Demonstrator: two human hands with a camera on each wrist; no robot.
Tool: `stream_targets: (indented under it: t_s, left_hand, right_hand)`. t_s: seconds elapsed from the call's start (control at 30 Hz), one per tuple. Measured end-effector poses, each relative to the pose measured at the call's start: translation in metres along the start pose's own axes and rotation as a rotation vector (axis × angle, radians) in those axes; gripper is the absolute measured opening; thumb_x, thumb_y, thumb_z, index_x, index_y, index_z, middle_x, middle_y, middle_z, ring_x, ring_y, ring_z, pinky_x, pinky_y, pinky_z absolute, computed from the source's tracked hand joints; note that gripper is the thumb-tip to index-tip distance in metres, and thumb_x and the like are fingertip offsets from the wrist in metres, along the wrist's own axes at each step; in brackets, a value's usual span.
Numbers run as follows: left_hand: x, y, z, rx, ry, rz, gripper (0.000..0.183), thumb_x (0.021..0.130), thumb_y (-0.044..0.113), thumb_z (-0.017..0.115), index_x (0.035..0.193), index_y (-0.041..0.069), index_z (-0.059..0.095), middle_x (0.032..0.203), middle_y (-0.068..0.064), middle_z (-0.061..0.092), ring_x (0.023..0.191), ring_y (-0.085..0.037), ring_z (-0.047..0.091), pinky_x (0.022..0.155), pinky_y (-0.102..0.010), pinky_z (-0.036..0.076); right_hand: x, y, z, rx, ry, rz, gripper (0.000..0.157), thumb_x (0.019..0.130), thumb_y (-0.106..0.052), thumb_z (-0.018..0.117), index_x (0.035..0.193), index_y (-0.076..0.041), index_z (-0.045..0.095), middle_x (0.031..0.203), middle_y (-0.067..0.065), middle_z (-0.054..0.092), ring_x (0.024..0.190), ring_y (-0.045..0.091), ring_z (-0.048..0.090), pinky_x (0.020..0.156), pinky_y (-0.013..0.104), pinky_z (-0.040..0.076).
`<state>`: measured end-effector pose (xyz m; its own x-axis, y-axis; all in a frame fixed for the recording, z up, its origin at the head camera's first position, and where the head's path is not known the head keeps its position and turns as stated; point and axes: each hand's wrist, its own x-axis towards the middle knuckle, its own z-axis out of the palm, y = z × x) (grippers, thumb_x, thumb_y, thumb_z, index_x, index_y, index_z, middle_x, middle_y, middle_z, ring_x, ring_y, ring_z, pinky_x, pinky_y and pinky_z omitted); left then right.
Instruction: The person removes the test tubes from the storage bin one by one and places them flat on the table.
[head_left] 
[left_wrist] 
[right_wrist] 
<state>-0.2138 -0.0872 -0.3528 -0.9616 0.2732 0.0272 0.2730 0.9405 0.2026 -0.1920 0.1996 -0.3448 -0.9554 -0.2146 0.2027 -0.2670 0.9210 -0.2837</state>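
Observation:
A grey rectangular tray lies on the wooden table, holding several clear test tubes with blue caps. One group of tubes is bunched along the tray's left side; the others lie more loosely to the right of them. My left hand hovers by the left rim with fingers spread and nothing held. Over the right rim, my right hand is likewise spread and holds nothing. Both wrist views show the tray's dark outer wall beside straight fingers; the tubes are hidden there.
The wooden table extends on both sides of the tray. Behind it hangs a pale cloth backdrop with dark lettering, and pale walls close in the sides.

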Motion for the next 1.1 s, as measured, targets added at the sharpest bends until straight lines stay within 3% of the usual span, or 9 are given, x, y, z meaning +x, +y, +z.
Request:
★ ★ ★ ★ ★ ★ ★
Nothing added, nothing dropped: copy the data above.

**EXPECTED ANSWER**
Demonstrator: two human hands with a camera on each wrist; no robot.
Tool: `stream_targets: (indented under it: t_s, left_hand, right_hand)`. t_s: seconds elapsed from the call's start (control at 30 Hz), one per tuple. Measured end-effector poses, each relative to the pose measured at the call's start: translation in metres along the start pose's own axes and rotation as a rotation vector (axis × angle, radians) in those axes; gripper is the absolute measured opening; thumb_x, thumb_y, thumb_z, index_x, index_y, index_z, middle_x, middle_y, middle_z, ring_x, ring_y, ring_z, pinky_x, pinky_y, pinky_z absolute, computed from the source's tracked hand joints; note that gripper is the thumb-tip to index-tip distance in metres, and thumb_x and the like are fingertip offsets from the wrist in metres, along the wrist's own axes at each step; in brackets, a value's usual span.
Numbers run as follows: left_hand: x, y, z, rx, ry, rz, gripper (0.000..0.183), thumb_x (0.021..0.130), thumb_y (-0.044..0.113), thumb_z (-0.017..0.115), index_x (0.035..0.193), index_y (-0.041..0.069), index_z (-0.059..0.095), middle_x (0.032..0.203), middle_y (-0.068..0.064), middle_z (-0.061..0.092), ring_x (0.023..0.191), ring_y (-0.085..0.037), ring_z (-0.047..0.091), pinky_x (0.022..0.155), pinky_y (-0.102..0.010), pinky_z (-0.036..0.076); right_hand: x, y, z, rx, ry, rz, gripper (0.000..0.157), thumb_x (0.019..0.130), thumb_y (-0.106..0.052), thumb_z (-0.018..0.117), index_x (0.035..0.193), index_y (-0.076..0.041), index_z (-0.045..0.095), middle_x (0.031..0.203), middle_y (-0.067..0.065), middle_z (-0.054..0.092), ring_x (0.024..0.190), ring_y (-0.045..0.091), ring_z (-0.048..0.090), pinky_x (0.020..0.156), pinky_y (-0.013..0.104), pinky_z (-0.040..0.076).
`<state>`: measured end-effector pose (xyz m; its own x-axis, y-axis; all in a frame fixed for the recording, z up, its origin at the head camera's first position, and where the head's path is not known the head keeps its position and turns as stated; point and axes: each hand's wrist, its own x-axis towards the middle knuckle, its own z-axis out of the palm, y = z × x) (grippers, thumb_x, thumb_y, thumb_z, index_x, index_y, index_z, middle_x, middle_y, middle_z, ring_x, ring_y, ring_z, pinky_x, pinky_y and pinky_z omitted); left then right.
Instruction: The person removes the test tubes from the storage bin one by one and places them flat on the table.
[head_left] 
[left_wrist] 
[right_wrist] 
<state>-0.2138 -0.0872 -0.3528 -0.9616 0.2732 0.0272 0.2730 0.9405 0.2026 -0.1920 0.1996 -0.3448 -0.9554 -0.2146 0.2027 -0.2670 0.9210 -0.2837</state>
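Observation:
A grey rectangular tray lies on the wooden table, holding several clear test tubes with blue caps. One group of tubes is bunched along the tray's left side; the others lie more loosely to the right of them. My left hand hovers by the left rim with fingers spread and nothing held. Over the right rim, my right hand is likewise spread and holds nothing. Both wrist views show the tray's dark outer wall beside straight fingers; the tubes are hidden there.
The wooden table extends on both sides of the tray. Behind it hangs a pale cloth backdrop with dark lettering, and pale walls close in the sides.
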
Motion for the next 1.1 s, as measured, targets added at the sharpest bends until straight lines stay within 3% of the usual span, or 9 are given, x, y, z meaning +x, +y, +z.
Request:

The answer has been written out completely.